Required packages can be obtained via dockerfiles (look in local/share/envs/dockerfiles), the branch occam has all snakefile rules with a new directive, 'docker' - a patched
snakemake is available at https://github.com/vodkatad/snakemake_docker which is able to call rules inside docker containers.

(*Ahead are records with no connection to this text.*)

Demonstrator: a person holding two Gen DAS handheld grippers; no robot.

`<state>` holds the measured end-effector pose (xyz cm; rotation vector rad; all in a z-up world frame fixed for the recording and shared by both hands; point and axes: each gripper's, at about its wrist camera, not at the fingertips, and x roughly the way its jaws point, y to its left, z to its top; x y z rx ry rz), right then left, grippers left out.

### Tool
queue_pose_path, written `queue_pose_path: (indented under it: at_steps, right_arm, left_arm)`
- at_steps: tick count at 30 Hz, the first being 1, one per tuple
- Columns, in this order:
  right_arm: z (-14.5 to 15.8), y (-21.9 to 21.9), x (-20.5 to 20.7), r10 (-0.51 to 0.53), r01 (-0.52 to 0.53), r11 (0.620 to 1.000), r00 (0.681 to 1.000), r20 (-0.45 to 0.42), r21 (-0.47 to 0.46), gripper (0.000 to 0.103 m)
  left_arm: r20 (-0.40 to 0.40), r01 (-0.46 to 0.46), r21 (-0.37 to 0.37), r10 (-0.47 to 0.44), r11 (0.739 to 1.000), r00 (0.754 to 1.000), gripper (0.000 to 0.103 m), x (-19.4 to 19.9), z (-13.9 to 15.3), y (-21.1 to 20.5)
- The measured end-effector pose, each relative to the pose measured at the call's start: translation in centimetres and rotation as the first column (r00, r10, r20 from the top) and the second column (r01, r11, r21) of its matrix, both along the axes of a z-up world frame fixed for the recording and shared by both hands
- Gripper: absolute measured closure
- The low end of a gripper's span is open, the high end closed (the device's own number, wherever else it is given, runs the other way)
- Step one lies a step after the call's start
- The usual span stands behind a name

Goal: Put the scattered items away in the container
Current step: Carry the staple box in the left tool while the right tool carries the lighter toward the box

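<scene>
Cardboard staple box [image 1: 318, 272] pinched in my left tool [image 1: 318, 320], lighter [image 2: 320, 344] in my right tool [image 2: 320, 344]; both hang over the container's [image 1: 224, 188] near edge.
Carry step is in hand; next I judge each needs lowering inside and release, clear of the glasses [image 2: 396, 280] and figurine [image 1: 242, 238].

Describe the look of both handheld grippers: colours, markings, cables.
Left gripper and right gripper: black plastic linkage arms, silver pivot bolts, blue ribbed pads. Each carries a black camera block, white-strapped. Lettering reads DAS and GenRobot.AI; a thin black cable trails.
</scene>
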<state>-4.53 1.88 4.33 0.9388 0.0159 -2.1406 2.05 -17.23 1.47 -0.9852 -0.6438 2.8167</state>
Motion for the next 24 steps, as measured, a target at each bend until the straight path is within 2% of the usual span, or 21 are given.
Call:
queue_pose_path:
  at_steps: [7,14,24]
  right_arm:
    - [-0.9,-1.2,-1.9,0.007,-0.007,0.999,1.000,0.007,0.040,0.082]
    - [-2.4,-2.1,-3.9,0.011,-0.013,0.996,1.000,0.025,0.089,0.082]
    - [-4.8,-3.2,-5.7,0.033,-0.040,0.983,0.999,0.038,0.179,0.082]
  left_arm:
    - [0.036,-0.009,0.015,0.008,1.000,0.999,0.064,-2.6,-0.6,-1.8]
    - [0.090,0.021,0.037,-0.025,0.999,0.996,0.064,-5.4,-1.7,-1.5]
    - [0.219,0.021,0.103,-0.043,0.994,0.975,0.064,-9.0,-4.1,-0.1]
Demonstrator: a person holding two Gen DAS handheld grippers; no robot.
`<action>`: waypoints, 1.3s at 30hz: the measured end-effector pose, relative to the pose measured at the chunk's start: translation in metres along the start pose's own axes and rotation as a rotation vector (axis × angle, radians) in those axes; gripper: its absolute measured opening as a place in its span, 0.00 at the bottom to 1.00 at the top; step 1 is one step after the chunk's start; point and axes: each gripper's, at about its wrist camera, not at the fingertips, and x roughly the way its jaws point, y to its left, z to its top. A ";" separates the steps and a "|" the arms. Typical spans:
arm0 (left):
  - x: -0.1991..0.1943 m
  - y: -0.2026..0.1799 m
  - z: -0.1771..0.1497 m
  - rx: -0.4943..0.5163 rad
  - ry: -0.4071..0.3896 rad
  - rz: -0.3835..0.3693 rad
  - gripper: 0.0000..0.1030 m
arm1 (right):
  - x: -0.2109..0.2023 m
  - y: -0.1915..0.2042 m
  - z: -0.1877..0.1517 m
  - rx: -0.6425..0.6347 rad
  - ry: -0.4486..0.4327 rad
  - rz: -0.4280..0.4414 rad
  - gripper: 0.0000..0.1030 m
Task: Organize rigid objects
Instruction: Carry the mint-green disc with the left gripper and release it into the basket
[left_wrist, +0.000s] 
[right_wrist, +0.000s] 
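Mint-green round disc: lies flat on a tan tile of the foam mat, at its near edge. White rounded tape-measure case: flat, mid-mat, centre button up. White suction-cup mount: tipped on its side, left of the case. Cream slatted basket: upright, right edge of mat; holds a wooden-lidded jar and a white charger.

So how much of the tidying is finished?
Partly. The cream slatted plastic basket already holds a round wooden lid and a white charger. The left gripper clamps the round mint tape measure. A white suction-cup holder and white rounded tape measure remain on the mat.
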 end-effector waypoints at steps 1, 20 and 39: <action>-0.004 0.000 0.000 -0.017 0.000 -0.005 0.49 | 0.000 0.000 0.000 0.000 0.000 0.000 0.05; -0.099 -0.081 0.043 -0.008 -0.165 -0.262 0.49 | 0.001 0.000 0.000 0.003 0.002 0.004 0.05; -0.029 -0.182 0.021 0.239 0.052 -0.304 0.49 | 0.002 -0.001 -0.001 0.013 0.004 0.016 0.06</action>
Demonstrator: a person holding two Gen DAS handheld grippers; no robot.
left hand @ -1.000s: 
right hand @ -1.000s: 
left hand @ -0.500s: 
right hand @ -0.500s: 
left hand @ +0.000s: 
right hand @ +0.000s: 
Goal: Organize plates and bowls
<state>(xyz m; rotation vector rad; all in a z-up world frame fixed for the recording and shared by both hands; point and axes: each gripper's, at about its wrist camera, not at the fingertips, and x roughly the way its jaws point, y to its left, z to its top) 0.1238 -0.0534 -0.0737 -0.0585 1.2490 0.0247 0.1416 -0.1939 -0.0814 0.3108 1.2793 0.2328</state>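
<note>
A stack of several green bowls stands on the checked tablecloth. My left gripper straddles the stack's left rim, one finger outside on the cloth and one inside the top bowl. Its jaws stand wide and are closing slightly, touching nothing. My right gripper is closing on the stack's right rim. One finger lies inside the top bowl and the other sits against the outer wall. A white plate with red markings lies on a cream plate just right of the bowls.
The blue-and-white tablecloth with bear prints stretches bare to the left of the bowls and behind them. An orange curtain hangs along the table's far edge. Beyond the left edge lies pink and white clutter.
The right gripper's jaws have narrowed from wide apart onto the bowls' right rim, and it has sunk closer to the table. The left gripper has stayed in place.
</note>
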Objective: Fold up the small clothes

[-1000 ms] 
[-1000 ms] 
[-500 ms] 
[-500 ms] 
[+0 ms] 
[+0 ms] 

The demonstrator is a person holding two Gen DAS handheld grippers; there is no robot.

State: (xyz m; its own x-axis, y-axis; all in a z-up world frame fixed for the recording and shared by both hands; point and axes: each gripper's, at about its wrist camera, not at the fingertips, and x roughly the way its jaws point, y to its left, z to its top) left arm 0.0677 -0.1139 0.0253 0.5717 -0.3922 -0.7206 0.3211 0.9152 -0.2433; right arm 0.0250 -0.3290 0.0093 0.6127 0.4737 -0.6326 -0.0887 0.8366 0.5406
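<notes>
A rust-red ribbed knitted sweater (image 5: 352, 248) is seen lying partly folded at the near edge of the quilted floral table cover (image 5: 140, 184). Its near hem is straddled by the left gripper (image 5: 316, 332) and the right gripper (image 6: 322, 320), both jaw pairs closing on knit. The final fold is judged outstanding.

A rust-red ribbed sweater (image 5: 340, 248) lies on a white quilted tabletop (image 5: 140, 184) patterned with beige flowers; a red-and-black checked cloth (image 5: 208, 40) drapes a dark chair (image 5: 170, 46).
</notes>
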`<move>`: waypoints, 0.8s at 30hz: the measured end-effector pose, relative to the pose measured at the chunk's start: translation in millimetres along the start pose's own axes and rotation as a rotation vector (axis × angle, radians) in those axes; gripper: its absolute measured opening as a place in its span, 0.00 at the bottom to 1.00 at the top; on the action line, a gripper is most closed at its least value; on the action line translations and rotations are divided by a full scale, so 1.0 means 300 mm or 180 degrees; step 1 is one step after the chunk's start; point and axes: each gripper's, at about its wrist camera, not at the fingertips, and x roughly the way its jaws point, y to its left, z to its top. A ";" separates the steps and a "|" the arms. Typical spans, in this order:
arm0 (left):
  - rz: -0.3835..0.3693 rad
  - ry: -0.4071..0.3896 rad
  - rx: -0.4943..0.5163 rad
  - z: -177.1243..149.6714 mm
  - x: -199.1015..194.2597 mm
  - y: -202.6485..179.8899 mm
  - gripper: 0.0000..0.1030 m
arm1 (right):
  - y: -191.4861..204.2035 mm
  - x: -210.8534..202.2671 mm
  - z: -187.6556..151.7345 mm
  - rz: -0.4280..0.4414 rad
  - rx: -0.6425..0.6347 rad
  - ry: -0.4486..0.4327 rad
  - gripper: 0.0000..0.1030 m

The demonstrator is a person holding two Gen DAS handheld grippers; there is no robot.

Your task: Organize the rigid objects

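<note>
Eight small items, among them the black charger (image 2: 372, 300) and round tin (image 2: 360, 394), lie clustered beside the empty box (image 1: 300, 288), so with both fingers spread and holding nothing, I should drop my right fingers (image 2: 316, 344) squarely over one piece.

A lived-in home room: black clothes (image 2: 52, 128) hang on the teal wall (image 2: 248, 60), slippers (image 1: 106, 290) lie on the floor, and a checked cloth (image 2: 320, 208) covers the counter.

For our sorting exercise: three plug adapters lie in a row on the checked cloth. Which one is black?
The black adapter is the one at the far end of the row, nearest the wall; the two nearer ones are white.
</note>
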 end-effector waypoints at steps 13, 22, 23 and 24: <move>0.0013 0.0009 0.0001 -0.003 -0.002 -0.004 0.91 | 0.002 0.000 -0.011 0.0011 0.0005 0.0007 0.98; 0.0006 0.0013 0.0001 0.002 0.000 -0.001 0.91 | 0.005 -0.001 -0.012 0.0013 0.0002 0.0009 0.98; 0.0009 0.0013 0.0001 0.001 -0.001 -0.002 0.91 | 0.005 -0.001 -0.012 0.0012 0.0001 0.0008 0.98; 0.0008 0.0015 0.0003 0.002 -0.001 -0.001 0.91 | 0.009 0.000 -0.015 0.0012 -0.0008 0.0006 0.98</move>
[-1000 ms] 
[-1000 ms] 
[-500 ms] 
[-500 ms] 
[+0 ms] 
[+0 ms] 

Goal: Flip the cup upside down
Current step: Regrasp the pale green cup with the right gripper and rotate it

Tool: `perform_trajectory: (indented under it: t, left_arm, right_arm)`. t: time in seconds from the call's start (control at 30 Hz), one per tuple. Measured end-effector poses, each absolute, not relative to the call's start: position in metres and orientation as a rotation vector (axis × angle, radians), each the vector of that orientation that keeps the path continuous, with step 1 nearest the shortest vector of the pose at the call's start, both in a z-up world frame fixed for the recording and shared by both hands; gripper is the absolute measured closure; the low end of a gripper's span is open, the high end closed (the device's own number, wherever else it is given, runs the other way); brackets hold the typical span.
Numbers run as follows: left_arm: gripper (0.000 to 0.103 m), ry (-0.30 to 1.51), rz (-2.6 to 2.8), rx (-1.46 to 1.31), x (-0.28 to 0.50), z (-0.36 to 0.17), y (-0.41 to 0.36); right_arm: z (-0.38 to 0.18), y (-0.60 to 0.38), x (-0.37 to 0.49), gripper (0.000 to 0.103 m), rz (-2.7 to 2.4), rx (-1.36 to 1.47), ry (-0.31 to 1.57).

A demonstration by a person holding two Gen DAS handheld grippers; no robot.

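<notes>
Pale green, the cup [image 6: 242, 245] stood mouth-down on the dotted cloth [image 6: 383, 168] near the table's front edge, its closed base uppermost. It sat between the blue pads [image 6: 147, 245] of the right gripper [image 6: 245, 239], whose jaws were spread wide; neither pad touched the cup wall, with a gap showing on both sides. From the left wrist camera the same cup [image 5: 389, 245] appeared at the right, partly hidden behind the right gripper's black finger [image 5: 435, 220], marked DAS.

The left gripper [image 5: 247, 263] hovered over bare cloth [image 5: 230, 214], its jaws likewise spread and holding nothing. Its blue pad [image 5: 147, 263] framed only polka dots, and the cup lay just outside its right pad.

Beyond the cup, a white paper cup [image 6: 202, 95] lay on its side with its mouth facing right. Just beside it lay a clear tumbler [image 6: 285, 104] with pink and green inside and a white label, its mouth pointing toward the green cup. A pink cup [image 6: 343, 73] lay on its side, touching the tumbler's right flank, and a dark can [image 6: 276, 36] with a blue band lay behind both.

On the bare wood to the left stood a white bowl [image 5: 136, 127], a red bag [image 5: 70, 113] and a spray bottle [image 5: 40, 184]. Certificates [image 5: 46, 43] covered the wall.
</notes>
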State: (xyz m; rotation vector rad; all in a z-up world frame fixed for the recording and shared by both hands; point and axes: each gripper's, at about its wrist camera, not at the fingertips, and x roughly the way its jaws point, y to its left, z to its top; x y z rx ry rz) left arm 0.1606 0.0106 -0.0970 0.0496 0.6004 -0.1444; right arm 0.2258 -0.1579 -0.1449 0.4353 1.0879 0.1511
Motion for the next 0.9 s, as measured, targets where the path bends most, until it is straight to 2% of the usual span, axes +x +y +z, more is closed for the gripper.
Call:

Otherwise you can use a standard snakemake and run all rules in a conda environment obtained with:
conda config --add channels defaults && conda config --add channels bioconda && conda config --add channels conda-forge
conda create -n CONDA_ENV_NAME bcftools=1.9 bedtools=2.27 picard=2.18.15 samtools=1.9 trimmomatic=0.38 ucsc-liftover=357 bwa=0.7.17 fastqc=0.11.7 mosdepth=0.2.3 ensembl-vep=94.5 python=3.7.3 multiqc=1.7
For GATK rules use --use-singularity, the singularity image of GATK version 4.1.4.0 is referenced with the singularity directive and can be obtained on your local systems via:
singularity pull --name gatk.img docker://broadinstitute/gatk:4.1.4.0
Create a new directory inside dataset and add a symbolic link to the appropriate Snakefile, eg:
ln -s ../../local/share/snakerule/Snakefile_WES_base Snakefile
then copy one of the example conf file, adapt it to your needs and link it there as conf.sk (look in dataset/example_* for minimal examples of setup).
- ROOT path where you put your task/annotation/dataset/gnomad
- TYPE= "WES" | "WGS"
- PAIRED=True | False
- CORES=12 # how many cores you want to use
- GATK_SING="/home/egrassi/gatk4140/gatk.img"
- GATK_ODOCKER="egrassi/occamsnakes/gatk:1"
- XENOME_ODOCKER="egrassi/occamsnakes/xenome:1"
- ALIGN_ODOCKER="egrassi/occamsnakes/align_recalibrate:1"
- DATA=PRJ_ROOT+"/local/share/data/example" # where the fastq are stored
- SAMPLES_ORIG=["example","examplen"] # names of the fastq files in the fastq_dir
- SAMPLES=["pippo","pluto"] # samples name, same order as SAMPLES_ORIC
- FASTQ_SUFFIX=".{pair}.fastq.gz" # structure of your fastq names
- FASTQ_PRE="."
- FASTQ_POST=".fastq.gz"
- PAIRS=['1','2']
- EXONS=DATA+'/targed.bed'
- XENOMED_SAMPLES=[]
TODO Xenome indices path are still hardcoded in rules and not configured via conf.sk
!
WARNING due to a bug xenome does not end but hangs in multithreaded mode, here some steps need to be carried out manually changing rules targets (first xenome, kill after some time manually, change targets to call the checkxenome rule).
- NORMAL=["pluto"]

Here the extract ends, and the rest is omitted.